Nothing but the lines from the start of the entries through the line containing "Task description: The" should appear in the answer, each given exactly.
BEGIN
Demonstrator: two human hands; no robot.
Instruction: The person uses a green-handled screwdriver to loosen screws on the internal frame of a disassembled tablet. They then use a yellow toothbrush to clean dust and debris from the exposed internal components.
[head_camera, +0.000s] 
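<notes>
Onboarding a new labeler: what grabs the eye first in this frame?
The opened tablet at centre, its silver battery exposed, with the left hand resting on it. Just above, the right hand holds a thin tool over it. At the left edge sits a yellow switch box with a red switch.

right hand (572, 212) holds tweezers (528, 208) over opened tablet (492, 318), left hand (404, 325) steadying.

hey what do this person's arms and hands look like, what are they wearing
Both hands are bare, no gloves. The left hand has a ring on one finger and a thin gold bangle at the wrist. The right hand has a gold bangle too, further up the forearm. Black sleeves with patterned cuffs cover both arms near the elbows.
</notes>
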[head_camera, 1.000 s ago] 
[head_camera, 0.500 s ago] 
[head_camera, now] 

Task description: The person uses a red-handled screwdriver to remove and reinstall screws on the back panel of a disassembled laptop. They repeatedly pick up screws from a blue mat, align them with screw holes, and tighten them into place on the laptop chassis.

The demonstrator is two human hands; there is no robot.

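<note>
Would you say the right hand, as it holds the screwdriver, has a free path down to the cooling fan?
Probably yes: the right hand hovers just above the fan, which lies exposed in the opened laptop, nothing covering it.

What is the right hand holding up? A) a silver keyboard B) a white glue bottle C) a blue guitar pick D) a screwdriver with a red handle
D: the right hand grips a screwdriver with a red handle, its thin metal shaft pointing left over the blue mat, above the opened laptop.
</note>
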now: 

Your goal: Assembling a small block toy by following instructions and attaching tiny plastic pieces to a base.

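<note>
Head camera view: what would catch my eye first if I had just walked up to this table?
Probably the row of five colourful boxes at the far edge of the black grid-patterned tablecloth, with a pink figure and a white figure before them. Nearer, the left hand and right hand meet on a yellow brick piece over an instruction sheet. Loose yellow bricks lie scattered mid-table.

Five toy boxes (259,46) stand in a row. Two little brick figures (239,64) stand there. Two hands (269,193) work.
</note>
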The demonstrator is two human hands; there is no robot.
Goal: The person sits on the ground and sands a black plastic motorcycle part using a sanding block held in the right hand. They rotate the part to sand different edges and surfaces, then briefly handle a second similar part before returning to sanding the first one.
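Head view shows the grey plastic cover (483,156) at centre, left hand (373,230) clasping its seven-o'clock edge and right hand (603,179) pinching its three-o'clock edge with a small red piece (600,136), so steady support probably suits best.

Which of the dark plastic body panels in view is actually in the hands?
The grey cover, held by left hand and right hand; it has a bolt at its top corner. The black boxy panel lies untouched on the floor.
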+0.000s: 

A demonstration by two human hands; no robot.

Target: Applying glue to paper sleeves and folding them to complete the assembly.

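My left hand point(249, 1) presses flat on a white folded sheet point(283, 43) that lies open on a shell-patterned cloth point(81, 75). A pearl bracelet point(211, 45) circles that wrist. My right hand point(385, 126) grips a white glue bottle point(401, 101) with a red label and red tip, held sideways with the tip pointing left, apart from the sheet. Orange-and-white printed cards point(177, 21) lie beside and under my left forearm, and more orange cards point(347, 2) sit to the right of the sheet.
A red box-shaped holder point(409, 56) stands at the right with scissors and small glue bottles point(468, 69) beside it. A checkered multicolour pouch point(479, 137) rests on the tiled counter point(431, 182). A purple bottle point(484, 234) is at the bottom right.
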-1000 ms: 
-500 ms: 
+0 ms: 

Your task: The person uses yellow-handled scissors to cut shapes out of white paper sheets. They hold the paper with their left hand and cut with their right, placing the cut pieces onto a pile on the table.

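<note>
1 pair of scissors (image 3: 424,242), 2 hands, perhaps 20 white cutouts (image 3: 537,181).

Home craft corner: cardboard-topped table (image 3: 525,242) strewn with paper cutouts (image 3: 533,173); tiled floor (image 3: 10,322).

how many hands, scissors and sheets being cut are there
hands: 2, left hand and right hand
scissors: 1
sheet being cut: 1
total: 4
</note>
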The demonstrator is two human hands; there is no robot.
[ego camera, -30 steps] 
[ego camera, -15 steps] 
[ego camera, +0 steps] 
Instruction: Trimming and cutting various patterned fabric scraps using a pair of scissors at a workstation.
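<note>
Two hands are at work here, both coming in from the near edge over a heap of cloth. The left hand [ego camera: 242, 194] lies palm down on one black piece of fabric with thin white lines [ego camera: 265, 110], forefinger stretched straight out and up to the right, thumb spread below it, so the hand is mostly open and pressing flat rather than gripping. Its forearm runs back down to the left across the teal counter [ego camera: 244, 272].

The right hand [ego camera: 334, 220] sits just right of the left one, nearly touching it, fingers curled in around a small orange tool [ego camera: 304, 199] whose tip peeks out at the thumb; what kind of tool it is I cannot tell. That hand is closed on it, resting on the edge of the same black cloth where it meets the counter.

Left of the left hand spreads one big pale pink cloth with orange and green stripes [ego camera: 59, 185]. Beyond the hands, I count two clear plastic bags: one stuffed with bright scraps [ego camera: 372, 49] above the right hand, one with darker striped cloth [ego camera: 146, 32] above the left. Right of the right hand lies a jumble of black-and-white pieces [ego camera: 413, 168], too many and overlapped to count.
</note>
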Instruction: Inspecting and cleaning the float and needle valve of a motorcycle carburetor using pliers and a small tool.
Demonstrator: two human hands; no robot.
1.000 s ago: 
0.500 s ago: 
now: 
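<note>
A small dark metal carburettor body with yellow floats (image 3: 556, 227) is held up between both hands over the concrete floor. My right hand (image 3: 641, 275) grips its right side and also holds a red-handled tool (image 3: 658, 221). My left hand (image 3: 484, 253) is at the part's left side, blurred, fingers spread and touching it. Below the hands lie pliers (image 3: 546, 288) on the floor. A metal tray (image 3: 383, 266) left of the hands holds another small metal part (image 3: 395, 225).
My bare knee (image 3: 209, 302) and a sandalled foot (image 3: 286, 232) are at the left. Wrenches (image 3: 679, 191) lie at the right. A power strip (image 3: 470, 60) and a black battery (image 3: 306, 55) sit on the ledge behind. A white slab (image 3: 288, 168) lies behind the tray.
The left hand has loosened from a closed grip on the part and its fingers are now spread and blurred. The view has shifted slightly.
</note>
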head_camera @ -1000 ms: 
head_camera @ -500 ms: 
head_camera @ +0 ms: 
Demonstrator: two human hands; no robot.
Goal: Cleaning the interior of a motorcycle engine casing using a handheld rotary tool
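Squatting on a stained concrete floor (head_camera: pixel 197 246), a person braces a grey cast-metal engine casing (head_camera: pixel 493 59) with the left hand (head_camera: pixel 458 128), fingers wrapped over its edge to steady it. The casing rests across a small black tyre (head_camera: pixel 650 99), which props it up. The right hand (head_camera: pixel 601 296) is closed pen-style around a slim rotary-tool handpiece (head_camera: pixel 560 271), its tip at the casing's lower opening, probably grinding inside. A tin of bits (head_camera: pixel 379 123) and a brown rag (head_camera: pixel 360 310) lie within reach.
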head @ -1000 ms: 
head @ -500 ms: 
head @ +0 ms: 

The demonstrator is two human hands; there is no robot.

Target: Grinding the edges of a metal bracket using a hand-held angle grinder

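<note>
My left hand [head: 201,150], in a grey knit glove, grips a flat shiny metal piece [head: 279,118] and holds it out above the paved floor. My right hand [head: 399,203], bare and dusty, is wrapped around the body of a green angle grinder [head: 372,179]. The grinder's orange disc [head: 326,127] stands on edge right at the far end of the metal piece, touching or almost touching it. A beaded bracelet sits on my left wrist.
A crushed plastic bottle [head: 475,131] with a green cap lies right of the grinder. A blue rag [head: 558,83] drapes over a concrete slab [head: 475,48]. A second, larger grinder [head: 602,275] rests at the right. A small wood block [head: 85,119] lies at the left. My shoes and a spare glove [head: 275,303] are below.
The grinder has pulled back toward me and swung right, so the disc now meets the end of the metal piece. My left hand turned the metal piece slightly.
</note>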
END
Solution for this problem |
Demonstrator: two human hands; no robot.
Instruction: The person uses a green-handled screwdriver to loosen screws on the internal frame of a disassembled tablet. They then use a yellow toothbrush to clean dust and debris from the exposed internal components.
[head_camera, +0.000s] 
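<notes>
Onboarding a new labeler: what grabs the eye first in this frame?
The opened tablet at centre, its silver battery exposed, with the left hand resting on it. Just above, the right hand holds a thin tool over it. At the left edge sits a yellow switch box with a red switch.

right hand (572, 212) holds tweezers (528, 208) over opened tablet (492, 318), left hand (404, 325) steadying.

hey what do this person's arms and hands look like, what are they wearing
Both hands are bare, no gloves. The left hand has a ring on one finger and a thin gold bangle at the wrist. The right hand has a gold bangle too, further up the forearm. Black sleeves with patterned cuffs cover both arms near the elbows.
</notes>
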[head_camera, 1.000 s ago] 
[head_camera, 0.500 s ago] 
[head_camera, now] 

Task description: The person uses a red-handled screwdriver to remove and reinstall screws on the back panel of a disassembled laptop. They repeatedly pick up screws from a blue mat, align them with screw holes, and tighten them into place on the laptop chassis.

The answer to this exercise has been written out completely.